**Material provided:**
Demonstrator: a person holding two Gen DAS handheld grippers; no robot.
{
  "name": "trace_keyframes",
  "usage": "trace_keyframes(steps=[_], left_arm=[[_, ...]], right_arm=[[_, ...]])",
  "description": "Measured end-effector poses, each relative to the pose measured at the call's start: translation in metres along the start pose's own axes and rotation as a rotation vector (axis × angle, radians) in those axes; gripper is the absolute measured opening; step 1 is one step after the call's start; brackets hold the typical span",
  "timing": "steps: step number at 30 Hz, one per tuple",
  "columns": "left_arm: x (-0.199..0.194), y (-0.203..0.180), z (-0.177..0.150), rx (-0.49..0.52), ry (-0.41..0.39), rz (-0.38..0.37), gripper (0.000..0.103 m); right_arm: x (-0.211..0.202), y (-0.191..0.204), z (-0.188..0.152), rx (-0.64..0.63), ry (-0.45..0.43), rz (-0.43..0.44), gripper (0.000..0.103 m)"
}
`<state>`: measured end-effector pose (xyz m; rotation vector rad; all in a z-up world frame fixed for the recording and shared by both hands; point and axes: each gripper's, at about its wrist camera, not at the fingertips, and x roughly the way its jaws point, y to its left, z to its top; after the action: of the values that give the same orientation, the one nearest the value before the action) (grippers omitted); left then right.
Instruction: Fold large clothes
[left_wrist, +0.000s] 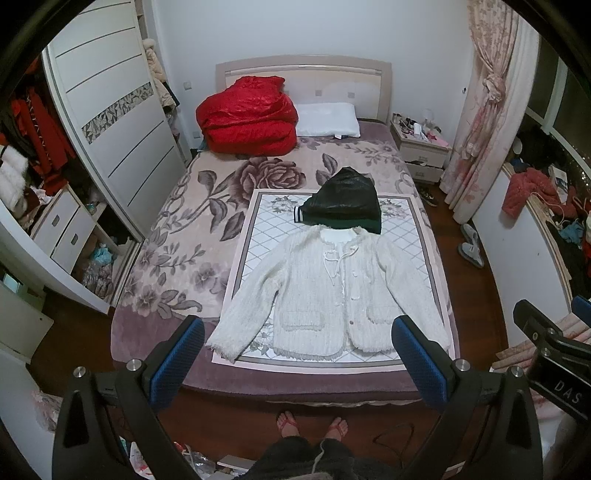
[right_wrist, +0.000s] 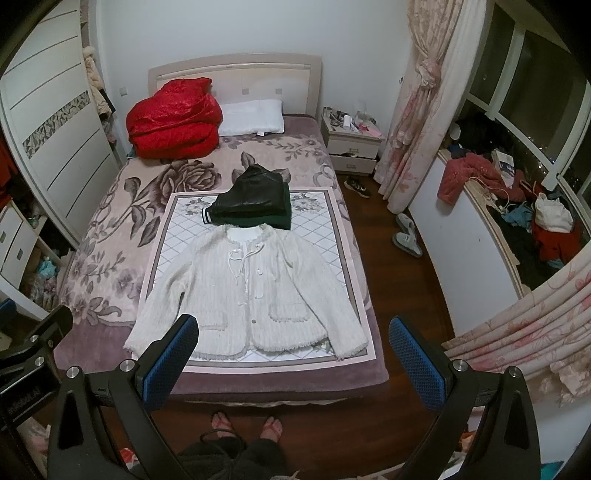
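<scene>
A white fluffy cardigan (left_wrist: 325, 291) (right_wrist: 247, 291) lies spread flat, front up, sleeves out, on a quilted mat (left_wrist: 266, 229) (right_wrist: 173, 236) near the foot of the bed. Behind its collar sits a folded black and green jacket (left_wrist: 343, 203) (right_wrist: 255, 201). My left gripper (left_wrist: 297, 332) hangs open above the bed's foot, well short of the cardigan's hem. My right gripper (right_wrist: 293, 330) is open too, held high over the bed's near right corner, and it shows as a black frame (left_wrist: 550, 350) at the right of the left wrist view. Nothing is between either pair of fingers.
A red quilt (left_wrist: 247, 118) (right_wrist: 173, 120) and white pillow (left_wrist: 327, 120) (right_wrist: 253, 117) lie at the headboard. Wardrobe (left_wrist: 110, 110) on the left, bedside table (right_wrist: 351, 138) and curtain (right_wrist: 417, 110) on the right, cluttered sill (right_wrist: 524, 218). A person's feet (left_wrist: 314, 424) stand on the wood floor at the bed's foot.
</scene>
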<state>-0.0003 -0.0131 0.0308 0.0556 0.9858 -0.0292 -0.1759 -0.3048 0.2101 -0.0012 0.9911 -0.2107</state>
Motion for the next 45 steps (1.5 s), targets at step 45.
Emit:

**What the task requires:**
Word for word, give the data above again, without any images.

**Task output:**
Demonstrator: a person holding two Gen DAS handheld grippers; no robot.
{
  "name": "trace_keyframes",
  "usage": "trace_keyframes(steps=[_], left_arm=[[_, ...]], right_arm=[[_, ...]])",
  "description": "Measured end-effector poses, each relative to the pose measured at the call's start: translation in metres along the start pose's own axes and rotation as a rotation vector (axis × angle, radians) in those axes; gripper is the absolute measured opening; step 1 is one step after the call's start; brackets hold the typical span",
  "timing": "steps: step number at 30 Hz, one per tuple",
  "columns": "left_arm: x (-0.199..0.194), y (-0.203..0.180), z (-0.177..0.150), rx (-0.49..0.52), ry (-0.41..0.39), rz (-0.38..0.37), gripper (0.000..0.103 m); right_arm: x (-0.211..0.202), y (-0.191..0.204), z (-0.188..0.152), rx (-0.64..0.63), ry (-0.45..0.43), rz (-0.43..0.44), gripper (0.000..0.103 m)"
}
`<state>`: measured end-effector pose (xyz m; rotation vector rad; all in a z-up world frame fixed for the recording and shared by both hands; point and axes: each gripper's, at about its wrist camera, not at the fingertips, and x roughly the way its jaws point, y to its left, z to its top; after the action: of the values that give the same orientation, the one nearest the value before the action) (grippers omitted); left then right.
Instruction: Fold large clothes
[left_wrist, +0.000s] 
[right_wrist, +0.000s] 
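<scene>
A white fluffy cardigan (left_wrist: 325, 291) (right_wrist: 247, 291) lies spread flat, front up, sleeves out, on a quilted mat (left_wrist: 266, 229) (right_wrist: 173, 236) near the foot of the bed. Behind its collar sits a folded black and green jacket (left_wrist: 343, 203) (right_wrist: 255, 201). My left gripper (left_wrist: 297, 332) hangs open above the bed's foot, well short of the cardigan's hem. My right gripper (right_wrist: 293, 330) is open too, held high over the bed's near right corner, and it shows as a black frame (left_wrist: 550, 350) at the right of the left wrist view. Nothing is between either pair of fingers.
A red quilt (left_wrist: 247, 118) (right_wrist: 173, 120) and white pillow (left_wrist: 327, 120) (right_wrist: 253, 117) lie at the headboard. Wardrobe (left_wrist: 110, 110) on the left, bedside table (right_wrist: 351, 138) and curtain (right_wrist: 417, 110) on the right, cluttered sill (right_wrist: 524, 218). A person's feet (left_wrist: 314, 424) stand on the wood floor at the bed's foot.
</scene>
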<state>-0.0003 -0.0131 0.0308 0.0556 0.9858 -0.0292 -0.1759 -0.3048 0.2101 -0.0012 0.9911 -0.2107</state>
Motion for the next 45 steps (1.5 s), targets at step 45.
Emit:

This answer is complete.